* **Exercise brief**: Below are records with pictures. Reproduce exactly the lines from the line with "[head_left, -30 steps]" to the line with "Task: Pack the", inclusive, and leave each picture out.

Top of Material for this exercise

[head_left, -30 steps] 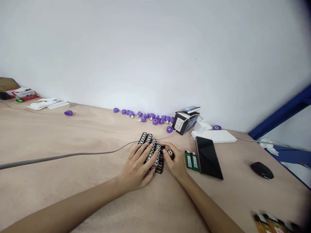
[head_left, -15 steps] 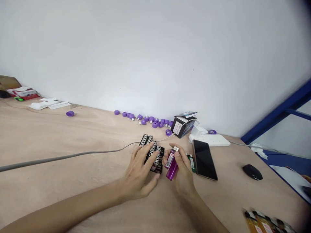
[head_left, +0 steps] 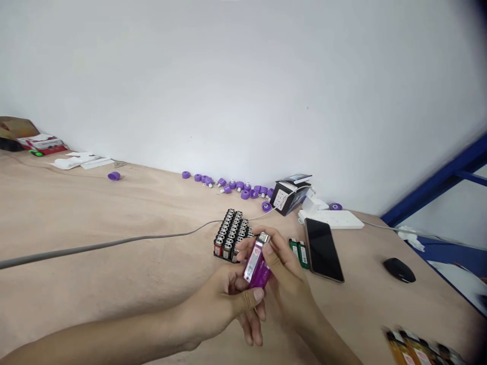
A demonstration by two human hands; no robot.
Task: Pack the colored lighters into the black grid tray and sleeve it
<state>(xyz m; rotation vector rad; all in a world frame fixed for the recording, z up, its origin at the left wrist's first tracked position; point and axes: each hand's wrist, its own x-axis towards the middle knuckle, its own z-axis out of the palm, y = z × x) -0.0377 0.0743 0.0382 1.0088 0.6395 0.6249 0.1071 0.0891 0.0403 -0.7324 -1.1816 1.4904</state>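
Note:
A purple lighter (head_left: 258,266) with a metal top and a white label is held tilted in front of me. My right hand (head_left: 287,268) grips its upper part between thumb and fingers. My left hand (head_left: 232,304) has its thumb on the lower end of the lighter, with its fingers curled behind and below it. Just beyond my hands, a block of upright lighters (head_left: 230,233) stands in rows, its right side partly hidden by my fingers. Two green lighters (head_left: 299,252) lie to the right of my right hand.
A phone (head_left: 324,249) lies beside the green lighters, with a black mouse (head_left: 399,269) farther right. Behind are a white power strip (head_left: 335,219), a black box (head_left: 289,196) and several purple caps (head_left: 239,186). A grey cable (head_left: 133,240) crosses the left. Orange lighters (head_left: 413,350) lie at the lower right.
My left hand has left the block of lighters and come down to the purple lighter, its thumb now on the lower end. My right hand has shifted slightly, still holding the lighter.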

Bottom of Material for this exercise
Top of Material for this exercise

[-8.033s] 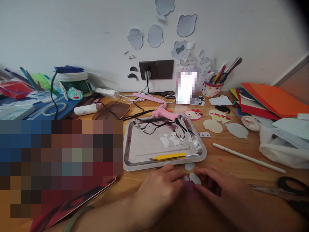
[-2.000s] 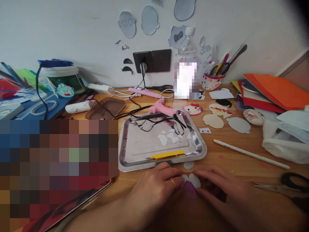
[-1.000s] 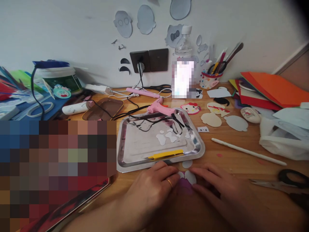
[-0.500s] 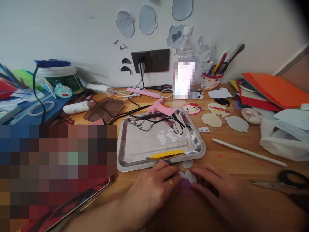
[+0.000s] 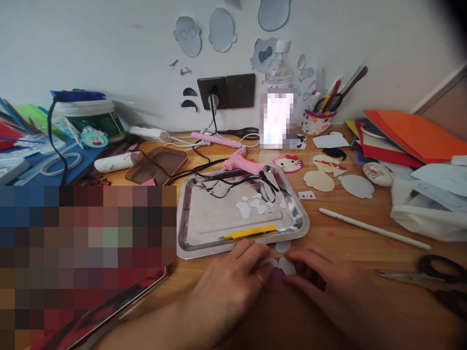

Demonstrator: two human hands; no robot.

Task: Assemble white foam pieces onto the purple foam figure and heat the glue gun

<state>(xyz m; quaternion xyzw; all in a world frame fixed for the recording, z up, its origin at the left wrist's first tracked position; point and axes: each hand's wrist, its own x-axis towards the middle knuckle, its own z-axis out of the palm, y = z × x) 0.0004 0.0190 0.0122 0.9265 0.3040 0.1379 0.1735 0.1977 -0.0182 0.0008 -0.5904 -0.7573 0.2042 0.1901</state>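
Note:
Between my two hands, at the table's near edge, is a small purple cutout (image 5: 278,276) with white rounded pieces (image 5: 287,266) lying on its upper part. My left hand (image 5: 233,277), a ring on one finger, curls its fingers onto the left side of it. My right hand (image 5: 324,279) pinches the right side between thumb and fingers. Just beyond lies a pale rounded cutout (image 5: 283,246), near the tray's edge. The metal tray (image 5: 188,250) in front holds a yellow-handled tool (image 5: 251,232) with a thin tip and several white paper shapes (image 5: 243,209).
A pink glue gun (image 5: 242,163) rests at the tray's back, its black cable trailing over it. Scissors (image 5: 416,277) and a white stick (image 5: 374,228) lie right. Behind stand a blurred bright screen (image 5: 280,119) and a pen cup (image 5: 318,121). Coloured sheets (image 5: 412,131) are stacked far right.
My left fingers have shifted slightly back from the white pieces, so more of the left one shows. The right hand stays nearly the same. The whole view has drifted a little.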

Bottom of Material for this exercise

* **Exercise output**:
[head_left, -30 steps] 
[head_left, -15 steps] 
[head_left, +0 steps] 
A demonstration by two human hands; no robot.
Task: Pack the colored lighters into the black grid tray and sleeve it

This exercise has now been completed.